In deep learning and computer vision, it is common for data to present certain symmetries. For instance, histopathological scans, satellite images or protein structures can have an arbitrary orientation or, in natural scenes, objects can freely rotate around their vertical axis. This prior knowledge about the symmetries of a problem can be leveraged via an equivariant model design. In particular, steerable CNNs are one of the most common and general classes of equivariant neural networks. In this talk, we will review the framework of steerable CNNs and present a theoretical characterization of general steerable kernel spaces and a practical program to parameterize steerable filters. Our theory enables us to directly parameterize filters in terms of a band-limited basis on the Euclidean space and to easily implement steerable CNNs equivariant to a large number of groups. These include new architectures equivariant to, for example, the symmetries of the platonic solids or to 3D azimuthal symmetries (rotations around the Z axis).
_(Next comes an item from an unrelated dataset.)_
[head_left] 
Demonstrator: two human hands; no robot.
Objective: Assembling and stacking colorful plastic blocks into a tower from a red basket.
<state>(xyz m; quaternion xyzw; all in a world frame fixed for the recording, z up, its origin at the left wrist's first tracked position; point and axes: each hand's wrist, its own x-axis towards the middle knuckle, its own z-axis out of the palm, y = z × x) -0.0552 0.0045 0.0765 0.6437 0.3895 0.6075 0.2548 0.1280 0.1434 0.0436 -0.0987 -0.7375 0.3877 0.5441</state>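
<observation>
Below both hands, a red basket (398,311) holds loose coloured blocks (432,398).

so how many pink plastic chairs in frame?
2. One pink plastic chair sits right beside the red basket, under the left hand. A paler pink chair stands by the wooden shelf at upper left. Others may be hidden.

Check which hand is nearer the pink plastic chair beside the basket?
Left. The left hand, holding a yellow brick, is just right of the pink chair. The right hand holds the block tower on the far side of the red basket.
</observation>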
Speaker: Gabriele Cesa (Website)
About the speaker: Gabriele Cesa is a Research Associate at Qualcomm AI Research, Amsterdam and a Ph.D. student at AMLab, University of Amsterdam, under the supervision of Max Welling. Gabriele’s research focuses on augmenting machine learning methods with prior information about the geometry of a problem to achieve improved data efficiency and generalization. A particular emphasis has been given to equivariant neural networks, which can encode our knowledge about the symmetries in the data into the model’s architecture. In the last years, Gabriele developed the Python library “e2cnn” (now “escnn”), used by many practitioners to implement steerable CNNs.
Previously, Gabriele received a Master’s degree in Artificial Intelligence at the University of Amsterdam and a Bachelor’s degree in Computer Science at the University of Trento.